Blue Peter badges bring benefits
Blue Peter badges are an achievement in their own right but they come with the bonus of free days out for their holders. More than 200 attractions around the UK will let Blue Peter badge winners in for free in normal times. Some of these, for example, London zoo, have suspended the promotion but at others such as the Black Country Living Museum, you can book a free ticket for a child.
Badges are given for a range of achievements, including sending in written creations and pictures to the BBC show or taking on sporting or environmental challenges.
Christina Davis’s daughter Hermione earned her badge two and a half years ago for designing and building a shelter out of recycled materials for the programme’s tortoise.
“I was surprised when I got the letter about the badge – I thought you might need to do something really amazing to get one,” Hermione says. “I put it on straight away when I finally received it. I was definitely proud.”
Christina says: “The children want the badge – they don’t want it for the free entry. It’s the parents who that’s a great thing for.” Hermione won a diamond badge as well as the traditional blue one. “It’s the normal one that she wants to wear out – and people recognise it and comment.”

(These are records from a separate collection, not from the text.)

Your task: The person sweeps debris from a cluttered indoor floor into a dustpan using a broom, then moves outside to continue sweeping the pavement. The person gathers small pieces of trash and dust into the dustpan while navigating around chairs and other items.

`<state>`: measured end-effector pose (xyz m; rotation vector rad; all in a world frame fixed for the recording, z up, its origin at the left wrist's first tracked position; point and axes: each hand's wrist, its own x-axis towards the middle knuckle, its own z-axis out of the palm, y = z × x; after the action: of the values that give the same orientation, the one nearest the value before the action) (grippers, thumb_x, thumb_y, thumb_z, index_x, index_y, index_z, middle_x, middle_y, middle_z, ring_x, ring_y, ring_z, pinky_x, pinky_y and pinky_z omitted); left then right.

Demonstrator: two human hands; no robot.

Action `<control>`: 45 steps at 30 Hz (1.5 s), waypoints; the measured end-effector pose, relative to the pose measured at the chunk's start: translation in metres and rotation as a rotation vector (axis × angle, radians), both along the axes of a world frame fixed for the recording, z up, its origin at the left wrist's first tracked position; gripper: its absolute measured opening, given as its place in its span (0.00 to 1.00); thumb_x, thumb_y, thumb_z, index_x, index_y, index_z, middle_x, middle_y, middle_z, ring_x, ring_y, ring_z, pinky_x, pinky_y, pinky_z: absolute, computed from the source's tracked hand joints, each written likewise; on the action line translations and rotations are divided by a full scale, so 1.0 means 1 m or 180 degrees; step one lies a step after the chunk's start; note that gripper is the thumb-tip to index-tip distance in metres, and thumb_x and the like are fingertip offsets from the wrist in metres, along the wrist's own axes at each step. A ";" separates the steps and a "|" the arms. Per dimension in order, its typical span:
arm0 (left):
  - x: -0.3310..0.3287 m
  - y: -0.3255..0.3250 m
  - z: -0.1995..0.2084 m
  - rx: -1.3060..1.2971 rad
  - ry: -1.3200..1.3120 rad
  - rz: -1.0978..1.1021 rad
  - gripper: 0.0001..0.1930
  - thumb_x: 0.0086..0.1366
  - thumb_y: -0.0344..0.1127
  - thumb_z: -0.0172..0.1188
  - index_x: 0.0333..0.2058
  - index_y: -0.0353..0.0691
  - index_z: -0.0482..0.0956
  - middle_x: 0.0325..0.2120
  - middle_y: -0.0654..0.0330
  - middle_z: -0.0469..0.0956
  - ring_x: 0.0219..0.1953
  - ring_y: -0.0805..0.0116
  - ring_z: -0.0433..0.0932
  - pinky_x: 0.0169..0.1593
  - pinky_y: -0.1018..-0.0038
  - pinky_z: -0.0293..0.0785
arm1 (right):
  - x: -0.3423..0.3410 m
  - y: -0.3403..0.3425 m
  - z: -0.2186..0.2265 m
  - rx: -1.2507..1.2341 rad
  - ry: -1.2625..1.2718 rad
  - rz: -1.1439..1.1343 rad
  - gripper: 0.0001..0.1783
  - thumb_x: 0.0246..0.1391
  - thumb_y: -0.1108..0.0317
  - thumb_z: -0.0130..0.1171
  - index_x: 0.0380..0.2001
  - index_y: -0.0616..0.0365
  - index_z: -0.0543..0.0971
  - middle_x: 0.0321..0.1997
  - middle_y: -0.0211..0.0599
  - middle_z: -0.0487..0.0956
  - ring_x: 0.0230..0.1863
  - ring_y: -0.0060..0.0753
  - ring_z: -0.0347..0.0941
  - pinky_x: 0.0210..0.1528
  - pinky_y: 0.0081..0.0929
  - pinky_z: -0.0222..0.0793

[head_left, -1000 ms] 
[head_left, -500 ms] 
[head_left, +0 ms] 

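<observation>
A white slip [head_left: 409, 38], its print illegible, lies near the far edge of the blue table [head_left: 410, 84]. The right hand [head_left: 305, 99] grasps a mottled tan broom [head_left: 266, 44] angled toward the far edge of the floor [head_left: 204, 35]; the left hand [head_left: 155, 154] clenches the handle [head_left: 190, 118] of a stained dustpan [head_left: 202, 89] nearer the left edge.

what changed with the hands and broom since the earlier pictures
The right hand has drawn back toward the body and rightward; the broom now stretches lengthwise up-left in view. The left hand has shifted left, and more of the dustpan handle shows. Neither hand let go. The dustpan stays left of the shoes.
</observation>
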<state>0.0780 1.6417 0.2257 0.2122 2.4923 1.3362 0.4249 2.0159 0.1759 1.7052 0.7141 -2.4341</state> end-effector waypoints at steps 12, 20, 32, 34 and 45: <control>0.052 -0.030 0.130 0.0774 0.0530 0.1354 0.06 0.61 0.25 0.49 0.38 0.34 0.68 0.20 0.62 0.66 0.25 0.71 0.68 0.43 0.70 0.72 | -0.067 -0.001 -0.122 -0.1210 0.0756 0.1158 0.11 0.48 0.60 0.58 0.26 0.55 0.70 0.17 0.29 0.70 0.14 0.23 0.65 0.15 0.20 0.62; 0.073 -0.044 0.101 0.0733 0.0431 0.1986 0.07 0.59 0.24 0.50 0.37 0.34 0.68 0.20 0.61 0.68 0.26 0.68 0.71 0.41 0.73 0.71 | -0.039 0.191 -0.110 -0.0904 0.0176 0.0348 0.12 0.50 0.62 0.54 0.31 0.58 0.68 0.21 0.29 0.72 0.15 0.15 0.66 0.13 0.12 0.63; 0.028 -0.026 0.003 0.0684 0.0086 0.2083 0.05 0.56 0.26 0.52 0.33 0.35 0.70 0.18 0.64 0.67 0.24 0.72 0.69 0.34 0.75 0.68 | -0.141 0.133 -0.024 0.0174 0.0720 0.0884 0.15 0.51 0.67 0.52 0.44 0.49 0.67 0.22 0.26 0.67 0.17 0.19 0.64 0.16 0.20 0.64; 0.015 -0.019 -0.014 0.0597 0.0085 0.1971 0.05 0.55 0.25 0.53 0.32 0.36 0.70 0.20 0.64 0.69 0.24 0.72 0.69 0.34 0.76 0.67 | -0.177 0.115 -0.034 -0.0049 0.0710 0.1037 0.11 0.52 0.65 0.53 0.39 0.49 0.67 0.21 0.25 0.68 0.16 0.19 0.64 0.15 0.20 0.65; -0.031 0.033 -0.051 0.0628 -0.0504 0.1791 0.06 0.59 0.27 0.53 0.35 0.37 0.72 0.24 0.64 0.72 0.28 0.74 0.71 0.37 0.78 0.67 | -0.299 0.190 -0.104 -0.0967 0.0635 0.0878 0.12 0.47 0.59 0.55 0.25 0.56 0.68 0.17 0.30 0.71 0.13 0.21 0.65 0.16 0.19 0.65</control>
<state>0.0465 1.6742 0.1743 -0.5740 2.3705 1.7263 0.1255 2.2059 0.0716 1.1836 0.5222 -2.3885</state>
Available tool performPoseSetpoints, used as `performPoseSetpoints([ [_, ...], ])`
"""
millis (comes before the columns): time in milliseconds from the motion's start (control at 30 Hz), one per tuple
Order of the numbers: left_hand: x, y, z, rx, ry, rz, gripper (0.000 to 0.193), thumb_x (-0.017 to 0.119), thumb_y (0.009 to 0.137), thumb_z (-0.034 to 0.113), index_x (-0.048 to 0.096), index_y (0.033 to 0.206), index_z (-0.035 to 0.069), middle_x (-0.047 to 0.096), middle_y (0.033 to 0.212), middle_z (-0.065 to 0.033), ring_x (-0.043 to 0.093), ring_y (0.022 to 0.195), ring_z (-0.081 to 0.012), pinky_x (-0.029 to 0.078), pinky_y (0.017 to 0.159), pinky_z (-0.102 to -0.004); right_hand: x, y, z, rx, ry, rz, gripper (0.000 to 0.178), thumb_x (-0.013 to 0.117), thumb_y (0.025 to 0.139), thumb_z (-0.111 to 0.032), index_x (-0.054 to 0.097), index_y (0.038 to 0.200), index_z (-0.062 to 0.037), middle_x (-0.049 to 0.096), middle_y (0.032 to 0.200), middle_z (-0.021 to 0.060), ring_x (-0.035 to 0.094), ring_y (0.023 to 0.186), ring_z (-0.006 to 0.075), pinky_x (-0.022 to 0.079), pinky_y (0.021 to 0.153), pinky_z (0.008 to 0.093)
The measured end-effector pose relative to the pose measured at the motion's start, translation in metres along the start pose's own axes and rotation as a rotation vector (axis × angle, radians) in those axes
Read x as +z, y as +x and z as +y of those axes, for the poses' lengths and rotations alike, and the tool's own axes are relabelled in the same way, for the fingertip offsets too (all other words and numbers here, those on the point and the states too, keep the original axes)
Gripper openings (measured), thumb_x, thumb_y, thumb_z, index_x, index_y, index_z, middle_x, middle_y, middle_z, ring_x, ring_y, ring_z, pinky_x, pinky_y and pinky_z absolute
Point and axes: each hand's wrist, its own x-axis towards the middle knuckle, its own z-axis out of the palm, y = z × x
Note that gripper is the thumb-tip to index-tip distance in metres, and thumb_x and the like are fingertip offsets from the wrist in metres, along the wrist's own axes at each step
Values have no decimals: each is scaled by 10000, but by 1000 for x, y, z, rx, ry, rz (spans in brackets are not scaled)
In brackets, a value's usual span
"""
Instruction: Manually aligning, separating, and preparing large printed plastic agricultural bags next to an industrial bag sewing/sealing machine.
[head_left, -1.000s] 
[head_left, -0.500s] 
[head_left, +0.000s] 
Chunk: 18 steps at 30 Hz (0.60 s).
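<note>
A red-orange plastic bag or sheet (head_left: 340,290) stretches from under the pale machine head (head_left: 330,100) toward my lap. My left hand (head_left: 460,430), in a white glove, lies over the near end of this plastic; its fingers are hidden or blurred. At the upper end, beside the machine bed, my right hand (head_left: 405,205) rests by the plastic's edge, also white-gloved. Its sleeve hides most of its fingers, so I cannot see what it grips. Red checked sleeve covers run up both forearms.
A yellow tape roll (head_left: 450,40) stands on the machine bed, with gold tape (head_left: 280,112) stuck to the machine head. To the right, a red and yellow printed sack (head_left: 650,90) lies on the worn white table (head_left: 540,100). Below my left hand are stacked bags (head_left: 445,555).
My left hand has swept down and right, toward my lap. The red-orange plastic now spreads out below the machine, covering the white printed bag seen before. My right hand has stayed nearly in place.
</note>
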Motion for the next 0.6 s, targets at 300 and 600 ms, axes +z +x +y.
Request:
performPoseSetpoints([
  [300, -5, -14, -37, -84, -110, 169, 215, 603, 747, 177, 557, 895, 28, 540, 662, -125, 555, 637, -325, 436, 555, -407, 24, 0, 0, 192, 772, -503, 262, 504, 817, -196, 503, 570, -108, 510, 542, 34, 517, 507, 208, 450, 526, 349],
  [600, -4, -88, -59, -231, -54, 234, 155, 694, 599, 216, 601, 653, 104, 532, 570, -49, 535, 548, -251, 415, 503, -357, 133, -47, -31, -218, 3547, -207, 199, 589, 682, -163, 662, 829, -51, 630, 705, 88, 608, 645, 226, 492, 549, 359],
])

Hermione has used it a few times, including on trips to Kew Gardens and, her favourite so far, London zoo. “I like the reptile house,” she says.
The family is planning a trip to the New Forest soon, and Christina has found places they can visit if the weather is bad. The National Motor Museum at Beaulieu in Hampshire will let Hermione in for free with her badge and the photocard that goes with it to prove that it is hers.
These were introduced after the badges began to be traded online as people realised the perks of having one. The badges can be won by anyone aged between six and 15, and there are details of the requirements for each one on the BBC website. It can take a while for the applications to be processed but if you apply now, you may be set for the summer holidays.
The BBC says everyone who writes in to the programme receives a letter, and the majority also qualify for a badge. Last year was a bumper year, with more than 113,000 badges awarded. Blue Peter’s editor, Ellen Evans, says the badge is “about so much more than just being able to get into attractions. Viewers can write in to Blue Peter and receive a personal letter and badge back in the post, and in a digital age there’s something quite special about that.”
Badge winners are also part of a “unique club”, she says – current holders include the astronaut Tim Peake, the writer Malorie Blackman and the footballer Marcus Rashford.
“Blue Peter is all about being taken on an adventure, and what’s great about the badge is that once kids earn it, they can then enjoy their own adventures with their families in real life, too.”